WHAT IS EXPECTED: Each entry that follows should be given again word for word; please leave out its pictures.

[Collected data entries]
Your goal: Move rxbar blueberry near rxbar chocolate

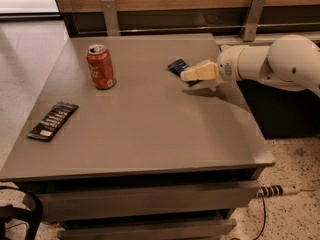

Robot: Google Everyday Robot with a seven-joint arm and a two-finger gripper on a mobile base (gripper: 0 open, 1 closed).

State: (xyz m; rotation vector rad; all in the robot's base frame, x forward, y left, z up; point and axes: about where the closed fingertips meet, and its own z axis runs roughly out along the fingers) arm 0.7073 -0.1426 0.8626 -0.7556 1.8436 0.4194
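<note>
Grey table (150, 134) | gripper (187, 74) partly hides rxbar blueberry (176, 65) | jaws' state unreadable

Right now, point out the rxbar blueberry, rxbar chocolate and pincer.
rxbar blueberry (176, 65), camera view, exposed far corner of wrapper.
rxbar chocolate (52, 121), camera view, middle of wrapper.
pincer (187, 74), camera view, fingertip end, over the rxbar blueberry.

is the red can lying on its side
No, the red can stands upright, while the tool is at the rxbar blueberry to its right.
</note>
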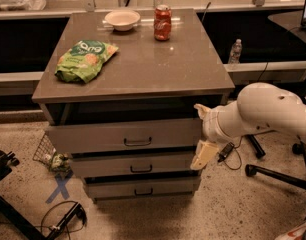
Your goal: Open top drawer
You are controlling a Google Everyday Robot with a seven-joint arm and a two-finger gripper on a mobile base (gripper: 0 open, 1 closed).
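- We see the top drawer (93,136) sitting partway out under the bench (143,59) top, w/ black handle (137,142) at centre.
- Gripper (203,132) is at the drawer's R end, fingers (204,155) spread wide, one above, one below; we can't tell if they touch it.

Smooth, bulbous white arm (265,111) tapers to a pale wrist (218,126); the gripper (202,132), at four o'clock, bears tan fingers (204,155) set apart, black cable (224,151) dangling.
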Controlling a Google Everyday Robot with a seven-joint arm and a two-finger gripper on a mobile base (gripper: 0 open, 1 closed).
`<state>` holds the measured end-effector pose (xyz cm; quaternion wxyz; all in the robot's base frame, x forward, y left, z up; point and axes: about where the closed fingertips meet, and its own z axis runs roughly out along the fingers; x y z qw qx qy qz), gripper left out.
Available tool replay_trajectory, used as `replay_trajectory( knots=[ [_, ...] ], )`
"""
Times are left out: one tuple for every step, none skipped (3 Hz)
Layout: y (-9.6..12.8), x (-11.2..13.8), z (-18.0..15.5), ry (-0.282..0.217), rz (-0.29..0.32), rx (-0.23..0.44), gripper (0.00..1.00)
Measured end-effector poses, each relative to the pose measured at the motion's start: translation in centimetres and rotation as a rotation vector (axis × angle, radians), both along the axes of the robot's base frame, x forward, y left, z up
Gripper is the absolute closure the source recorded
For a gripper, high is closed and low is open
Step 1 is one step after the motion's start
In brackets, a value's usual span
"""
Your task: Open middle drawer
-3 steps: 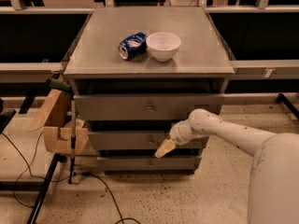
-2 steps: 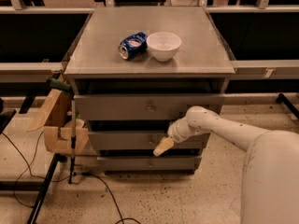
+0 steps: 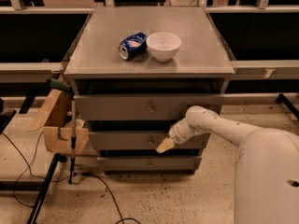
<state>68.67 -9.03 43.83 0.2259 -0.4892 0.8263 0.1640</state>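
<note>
Nearest, at lower right, stands the robot's white body [image 3: 266,181]. Its arm [image 3: 219,122] reaches left and downward toward the cabinet front.

The pincer [image 3: 164,145] is tan-tipped. It sits against the front of the middle drawer [image 3: 117,140], just right of the drawer's small centre knob [image 3: 150,142] and low on the panel. Whether the pincer is released or clenched cannot be told, nor whether it grasps the knob.

The middle drawer lies in the grey cabinet between the narrower bottom drawer [image 3: 140,164] below and the taller top drawer [image 3: 112,108] above. Its front is set back under the top drawer's front.

Left of the cabinet, a cardboard box [image 3: 58,125] leans against it. Black cables [image 3: 28,171] trail over the speckled floor.

Farther back, on the counter [image 3: 196,55] that tops the cabinet, a blue can [image 3: 132,45] lies on its side. It touches or nearly touches a white bowl [image 3: 163,45], which stands upright to its right.
</note>
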Motion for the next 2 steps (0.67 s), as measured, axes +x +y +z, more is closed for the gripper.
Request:
replay_trajectory(
  knots=[
    [0.0, 0.24, 0.43, 0.0, 0.0, 0.0, 0.55],
    [-0.09, 0.46, 1.36, 0.0, 0.0, 0.0, 0.75]
  ],
)
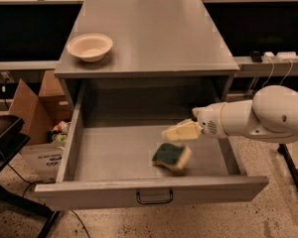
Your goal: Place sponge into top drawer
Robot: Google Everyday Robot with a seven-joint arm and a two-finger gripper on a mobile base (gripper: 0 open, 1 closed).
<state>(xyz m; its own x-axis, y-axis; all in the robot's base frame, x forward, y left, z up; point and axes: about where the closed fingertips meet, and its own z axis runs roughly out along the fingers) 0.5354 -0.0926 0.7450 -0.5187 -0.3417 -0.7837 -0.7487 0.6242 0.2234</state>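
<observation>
The sponge (171,156), pale yellow with its dark green layer facing up, lies tilted inside the open top drawer (89,195), near the front and right of the middle. It is free of the gripper. My gripper (175,132) hangs over the drawer just above and slightly behind the sponge, reaching in from the right on the white arm (268,115). Its cream fingers are open and hold nothing. The drawer is pulled fully out, with its dark handle (154,197) at the centre of the front panel.
A round cream bowl (90,46) sits on the grey cabinet top (154,33) at its left. A cardboard box (35,103) and a black stand (2,138) are on the floor to the left. Cables and plugs (275,57) lie on the right shelf.
</observation>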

YOUR SOLUTION:
Your goal: Move rxbar blueberry near rxbar chocolate


Robot: Google Everyday Robot with a seven-joint arm and a two-finger gripper on a mobile base (gripper: 0 open, 1 closed).

State: (xyz m; rotation vector rad; all in the robot's base frame, x forward, y left, z up; point and axes: about where the closed fingertips meet, and its own z axis runs roughly out along the fingers) arm 0.7073 -0.1426 0.8626 -0.7556 1.8436 0.4194
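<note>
Grey table (150, 134) | gripper (187, 74) partly hides rxbar blueberry (176, 65) | jaws' state unreadable

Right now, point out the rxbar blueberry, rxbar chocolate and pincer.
rxbar blueberry (176, 65), camera view, exposed far corner of wrapper.
rxbar chocolate (52, 121), camera view, middle of wrapper.
pincer (187, 74), camera view, fingertip end, over the rxbar blueberry.

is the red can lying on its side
No, the red can stands upright, while the tool is at the rxbar blueberry to its right.
</note>
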Your goal: Open top drawer
You are controlling a Google Everyday Robot with a seven-joint arm and a two-finger gripper on a mobile base (gripper: 0 open, 1 closed).
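- We see the top drawer (93,136) sitting partway out under the bench (143,59) top, w/ black handle (137,142) at centre.
- Gripper (203,132) is at the drawer's R end, fingers (204,155) spread wide, one above, one below; we can't tell if they touch it.

Smooth, bulbous white arm (265,111) tapers to a pale wrist (218,126); the gripper (202,132), at four o'clock, bears tan fingers (204,155) set apart, black cable (224,151) dangling.
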Controlling a Google Everyday Robot with a seven-joint arm and a two-finger gripper on a mobile base (gripper: 0 open, 1 closed).
`<state>` holds the measured end-effector pose (xyz cm; quaternion wxyz; all in the robot's base frame, x forward, y left, z up; point and axes: about where the closed fingertips meet, and its own z axis runs roughly out along the fingers; x y z qw qx qy qz), gripper left out.
Available tool replay_trajectory, used as `replay_trajectory( knots=[ [_, ...] ], )`
"""
Times are left out: one tuple for every step, none skipped (3 Hz)
Layout: y (-9.6..12.8), x (-11.2..13.8), z (-18.0..15.5), ry (-0.282..0.217), rz (-0.29..0.32), rx (-0.23..0.44), gripper (0.00..1.00)
Measured end-effector poses, each relative to the pose measured at the motion's start: translation in centimetres and rotation as a rotation vector (axis × angle, radians), both along the axes of the robot's base frame, x forward, y left, z up
Gripper is the absolute closure the source recorded
For a gripper, high is closed and low is open
Step 1 is one step after the motion's start
In brackets, a value's usual span
"""
Your task: Open middle drawer
-3 steps: 
-2 steps: 
+0 steps: 
<state>68.67 -9.03 43.83 0.2259 -0.4892 0.8263 0.1640</state>
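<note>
Nearest, at lower right, stands the robot's white body [image 3: 266,181]. Its arm [image 3: 219,122] reaches left and downward toward the cabinet front.

The pincer [image 3: 164,145] is tan-tipped. It sits against the front of the middle drawer [image 3: 117,140], just right of the drawer's small centre knob [image 3: 150,142] and low on the panel. Whether the pincer is released or clenched cannot be told, nor whether it grasps the knob.

The middle drawer lies in the grey cabinet between the narrower bottom drawer [image 3: 140,164] below and the taller top drawer [image 3: 112,108] above. Its front is set back under the top drawer's front.

Left of the cabinet, a cardboard box [image 3: 58,125] leans against it. Black cables [image 3: 28,171] trail over the speckled floor.

Farther back, on the counter [image 3: 196,55] that tops the cabinet, a blue can [image 3: 132,45] lies on its side. It touches or nearly touches a white bowl [image 3: 163,45], which stands upright to its right.
</note>
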Motion for the next 2 steps (0.67 s), as measured, axes +x +y +z, more is closed for the gripper.
Request:
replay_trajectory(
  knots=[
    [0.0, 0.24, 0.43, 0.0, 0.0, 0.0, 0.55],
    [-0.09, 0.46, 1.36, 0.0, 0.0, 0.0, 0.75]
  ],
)
Your goal: Place sponge into top drawer
Robot: Google Everyday Robot with a seven-joint arm and a two-finger gripper on a mobile base (gripper: 0 open, 1 closed).
<state>(xyz m; its own x-axis, y-axis; all in the robot's base frame, x forward, y left, z up; point and axes: about where the closed fingertips meet, and its own z axis runs roughly out along the fingers) 0.5354 -0.0926 0.7450 -0.5187 -0.3417 -0.7837 -0.7487 0.6242 0.2234</state>
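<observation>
The sponge (171,156), pale yellow with its dark green layer facing up, lies tilted inside the open top drawer (89,195), near the front and right of the middle. It is free of the gripper. My gripper (175,132) hangs over the drawer just above and slightly behind the sponge, reaching in from the right on the white arm (268,115). Its cream fingers are open and hold nothing. The drawer is pulled fully out, with its dark handle (154,197) at the centre of the front panel.
A round cream bowl (90,46) sits on the grey cabinet top (154,33) at its left. A cardboard box (35,103) and a black stand (2,138) are on the floor to the left. Cables and plugs (275,57) lie on the right shelf.
</observation>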

Above is the complete output.